Ford provided a single-paragraph description that encompasses the entire concept of waste. "I believe that the average farmer puts to a really useful purpose only about 5%. of the energy he expends. … Not only is everything done by hand, but seldom is a thought given to a logical arrangement. A farmer doing his chores will walk up and down a rickety ladder a dozen times. He will carry water for years instead of putting in a few lengths of pipe. His whole idea, when there is extra work to do, is to hire extra men. He thinks of putting money into improvements as an expense. … It is waste motion— waste effort— that makes farm prices high and profits low." Poor arrangement of the workplace-- a major focus of the modern kaizen-- and doing a job inefficiently out of habit-- are major forms of waste even in modern workplaces. Design for Manufacture (DFM) also is a Ford concept. However Ford's mass production system failed to incorporate the notion of Pull and thus often suffered from over production.

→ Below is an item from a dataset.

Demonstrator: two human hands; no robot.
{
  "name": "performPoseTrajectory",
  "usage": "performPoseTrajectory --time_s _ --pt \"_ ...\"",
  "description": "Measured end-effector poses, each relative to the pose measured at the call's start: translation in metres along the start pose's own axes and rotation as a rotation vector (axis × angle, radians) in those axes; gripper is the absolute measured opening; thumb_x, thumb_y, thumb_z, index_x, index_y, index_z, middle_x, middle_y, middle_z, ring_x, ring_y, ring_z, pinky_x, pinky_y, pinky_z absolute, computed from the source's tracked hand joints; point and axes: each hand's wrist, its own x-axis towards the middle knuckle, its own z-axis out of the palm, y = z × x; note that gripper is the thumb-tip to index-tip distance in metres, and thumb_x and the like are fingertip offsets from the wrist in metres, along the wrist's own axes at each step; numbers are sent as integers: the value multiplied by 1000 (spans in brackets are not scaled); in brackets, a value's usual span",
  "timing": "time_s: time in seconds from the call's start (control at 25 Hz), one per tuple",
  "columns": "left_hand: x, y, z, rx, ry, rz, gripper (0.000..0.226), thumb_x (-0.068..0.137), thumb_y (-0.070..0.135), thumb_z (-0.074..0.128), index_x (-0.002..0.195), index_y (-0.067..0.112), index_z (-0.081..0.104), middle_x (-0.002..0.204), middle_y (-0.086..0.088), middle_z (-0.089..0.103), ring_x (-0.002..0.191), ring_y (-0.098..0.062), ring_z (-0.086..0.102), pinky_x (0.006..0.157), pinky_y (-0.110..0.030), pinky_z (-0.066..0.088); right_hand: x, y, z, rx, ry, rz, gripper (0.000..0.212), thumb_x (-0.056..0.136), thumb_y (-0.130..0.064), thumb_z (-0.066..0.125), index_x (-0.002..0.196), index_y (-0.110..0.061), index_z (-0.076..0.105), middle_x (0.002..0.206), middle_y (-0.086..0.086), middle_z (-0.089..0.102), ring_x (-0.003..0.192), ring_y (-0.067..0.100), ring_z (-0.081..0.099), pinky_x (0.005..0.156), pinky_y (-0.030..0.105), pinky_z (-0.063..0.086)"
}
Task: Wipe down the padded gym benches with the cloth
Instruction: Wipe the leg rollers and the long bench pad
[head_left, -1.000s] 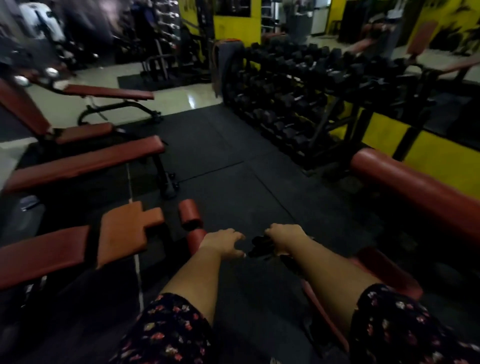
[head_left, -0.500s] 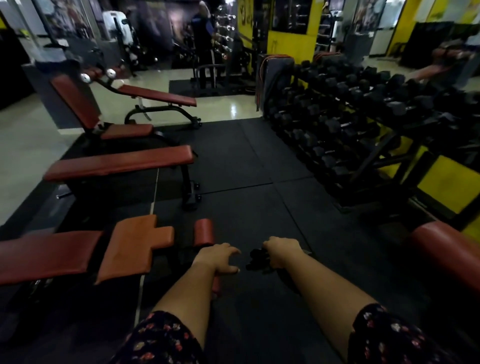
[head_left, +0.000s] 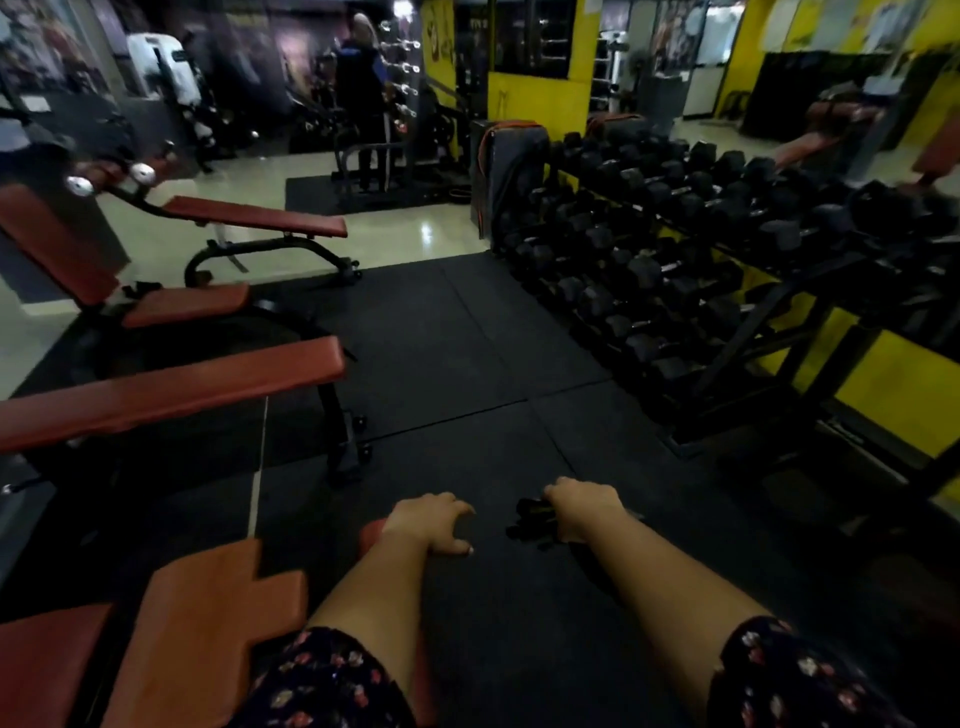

Toyota's development of ideas that later became Lean may have started at the turn of the 20th century with Sakichi Toyoda in their textile business with looms that stopped themselves when a thread broke which became the seed of ‘Autonomation’ and ‘Jidoka’. Toyota's journey with JIT may have started back in 1934 when it moved from textiles to produce its first car. Kiichiro Toyoda, founder of Toyota Motor Corp., directed the engine casting work and discovered many problems in their manufacture. He decided he must stop the repairing of poor quality by intense study of each stage of the process. In 1936 Toyota won its first truck contract with the Japanese government his processes hit new problems and developed the ‘Kaizen’ improvement teams.
Levels of demand in the Post War economy of Japan were low and the focus of mass production on lowest cost per item via economies of scale had little relevance. Having visited and seen supermarkets in the US Taiichi Ohno recognised the scheduling of work should not be driven by sales or production targets but by actual sales. Given the financial situation during this period over-production was not an option and thus the notion of Pull (rather than target driven Push) came to underpin production scheduling.
It was with Taiichi Ohno at Toyota that all these themes came together. He built on the already existing internal school of thought and spread its breadth and use into what has now become the Toyota Production System (TPS). It is principally from the TPS, but now including many other sources, that Lean production is developing. It is the scale, rigour and continuous learning aspects of the TPS which have made it a core of Lean.
Elimination of waste is the goal of Lean and Toyota defined three types of waste: muda or nonvalue-added work, muri or overburden and mura or unevenness.
Shigeo Shingo observed that it's only the last turn of a bolt that tightens it - the rest is just movement. This clarification of waste is ‘key’ to establishing distinctions between value-adding activity, waste and non-value adding work. Non-value adding work is waste that must be done under the present work conditions. It is key to measure, or estimate, the size of these wastes in order to demonstrate effect of the changes achieved and therefore the movement towards the goal.
The 'flow' (or smoothness) based approach aims to achieve JIT by removing the variation caused by work scheduling and thereby provide a driver, rationale or target and priorities for implementation, using a variety of techniques. The effort to achieve JIT exposes many quality problems that had been hidden by buffer stocks, by forcing smooth flow of only value-adding steps these problems become visible and must be dealt with explicitly.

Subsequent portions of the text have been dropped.